### Your assignment
Your reply should reproduce all the data below exactly while excluding the pictures.

►

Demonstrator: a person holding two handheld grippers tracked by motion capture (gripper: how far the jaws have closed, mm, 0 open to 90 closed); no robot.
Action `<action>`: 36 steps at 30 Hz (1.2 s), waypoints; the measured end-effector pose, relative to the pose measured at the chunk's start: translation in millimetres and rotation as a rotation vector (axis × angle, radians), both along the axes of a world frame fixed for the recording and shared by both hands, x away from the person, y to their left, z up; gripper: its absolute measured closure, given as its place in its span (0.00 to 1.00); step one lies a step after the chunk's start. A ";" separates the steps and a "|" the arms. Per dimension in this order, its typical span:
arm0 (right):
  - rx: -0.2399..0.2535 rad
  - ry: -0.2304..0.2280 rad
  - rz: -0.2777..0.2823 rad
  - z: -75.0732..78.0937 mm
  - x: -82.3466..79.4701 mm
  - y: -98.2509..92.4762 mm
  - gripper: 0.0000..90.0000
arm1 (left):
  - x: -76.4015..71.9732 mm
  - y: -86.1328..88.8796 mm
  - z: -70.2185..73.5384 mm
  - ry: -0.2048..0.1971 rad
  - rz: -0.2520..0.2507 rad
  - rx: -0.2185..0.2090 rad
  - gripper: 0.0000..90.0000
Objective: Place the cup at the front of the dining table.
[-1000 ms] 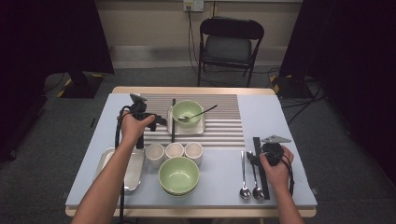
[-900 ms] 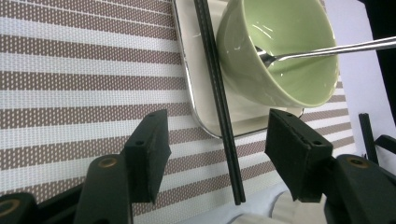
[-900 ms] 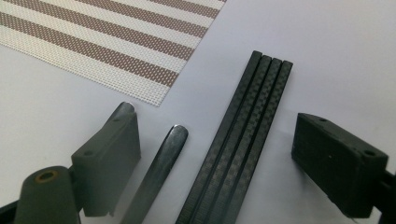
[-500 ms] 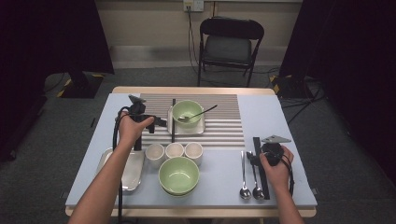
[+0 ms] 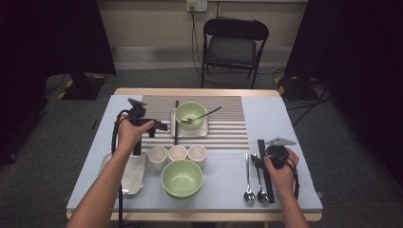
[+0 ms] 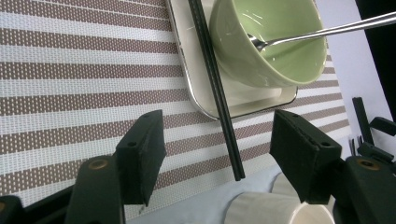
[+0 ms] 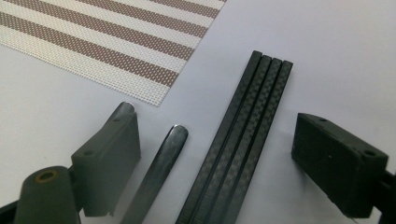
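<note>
Black chopsticks (image 6: pixel 215 88) are laid near-to-far beside the bowl tray (image 6: pixel 196 93); the left tool (image 6: pixel 219 149), just opened, is held apart around their near tip.

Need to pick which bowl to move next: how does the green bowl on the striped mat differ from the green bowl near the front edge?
The far bowl sits on a small tray and holds a spoon; the near bowl sits on the table, with nothing in it, and looks wider. Both are pale green.

A staged recording room, not a home: black curtains (image 5: pixel 57 38) hang at both sides, grey carpet (image 5: pixel 332 142) surrounds one tabletop (image 5: pixel 280 118), a folding chair (image 5: pixel 233 45) (unoccupied) beyond its far edge.
</note>
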State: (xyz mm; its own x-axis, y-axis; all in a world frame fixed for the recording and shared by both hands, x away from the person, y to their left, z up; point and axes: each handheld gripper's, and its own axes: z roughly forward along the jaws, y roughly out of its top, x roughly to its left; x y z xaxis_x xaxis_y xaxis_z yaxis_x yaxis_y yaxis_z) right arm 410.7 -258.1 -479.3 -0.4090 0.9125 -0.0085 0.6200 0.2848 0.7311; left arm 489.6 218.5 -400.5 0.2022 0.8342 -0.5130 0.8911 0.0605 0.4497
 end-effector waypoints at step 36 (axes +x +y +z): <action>0.000 0.000 0.000 0.0 0.0 0.0 0.16 | -19.7 9.8 -0.9 -0.011 -0.033 0.026 0.38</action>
State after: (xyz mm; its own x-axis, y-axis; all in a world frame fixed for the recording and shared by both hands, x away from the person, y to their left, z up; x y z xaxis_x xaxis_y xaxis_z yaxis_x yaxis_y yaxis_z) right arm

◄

### Answer to the problem
Demonstrator: a person holding two handheld grippers tracked by motion capture (gripper: how far the jaws have closed, mm, 0 open to 90 closed); no robot.
Action `<action>`: 36 steps at 30 Hz (1.2 s), waypoints; the measured end-effector pose, relative to the pose measured at the chunk's start: translation in millimetres and rotation as a rotation vector (axis × angle, radians), both along the axes of a world frame fixed for the recording and shared by both hands, x away from the person, y to their left, z up; gripper: its absolute measured closure, given as its place in its span (0.00 to 1.00); step one lies a step after the chunk's start. A ";" separates the steps and a "|" the arms. Per dimension in this order, its typical span:
arm0 (right):
  - rx: -0.2399..0.2535 rad
  - ry: -0.2304..0.2280 rad
  - rz: -0.2777..0.2823 rad
  - z: -75.0732..78.0937 mm
  - x: -82.3466..79.4701 mm
  - y: -98.2509..92.4762 mm
  - gripper: 0.0000..90.0000
arm1 (left):
  - x: -76.4015..71.9732 mm
  - y: -86.1328..88.8796 mm
  - z: -70.2185..73.5384 mm
  - ry: -0.2048..0.1971 rad
  - rz: -0.2520..0.2507 rad
  - rx: -0.2185..0.2090 rad
  - gripper: 0.0000..90.0000
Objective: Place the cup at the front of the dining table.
[-1000 ms] 
[-900 ms] 
[-900 ms] 
[-500 ms] 
[+0 ms] 
[+0 ms] 
[+0 ms] 
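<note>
Black chopsticks (image 6: pixel 215 88) are laid near-to-far beside the bowl tray (image 6: pixel 196 93); the left tool (image 6: pixel 219 149), just opened, is held apart around their near tip.

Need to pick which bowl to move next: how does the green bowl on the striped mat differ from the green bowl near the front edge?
The far bowl sits on a small tray and holds a spoon; the near bowl sits on the table, with nothing in it, and looks wider. Both are pale green.

A staged recording room, not a home: black curtains (image 5: pixel 57 38) hang at both sides, grey carpet (image 5: pixel 332 142) surrounds one tabletop (image 5: pixel 280 118), a folding chair (image 5: pixel 233 45) (unoccupied) beyond its far edge.
</note>
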State: (xyz mm; its own x-axis, y-axis; all in a world frame fixed for the recording and shared by both hands, x away from the person, y to their left, z up; point and axes: each handheld gripper's, and its own axes: z roughly forward along the jaws, y roughly out of its top, x roughly to its left; x y z xaxis_x xaxis_y xaxis_z yaxis_x yaxis_y yaxis_z) right arm 410.7 -258.1 -479.3 -0.4090 0.9125 -0.0085 0.6200 0.2848 0.7311; left arm 489.6 218.5 -400.5 0.2022 0.8342 -0.5130 0.8911 0.0605 0.4497
 end-effector waypoints at step 36 (axes +x +y +z): <action>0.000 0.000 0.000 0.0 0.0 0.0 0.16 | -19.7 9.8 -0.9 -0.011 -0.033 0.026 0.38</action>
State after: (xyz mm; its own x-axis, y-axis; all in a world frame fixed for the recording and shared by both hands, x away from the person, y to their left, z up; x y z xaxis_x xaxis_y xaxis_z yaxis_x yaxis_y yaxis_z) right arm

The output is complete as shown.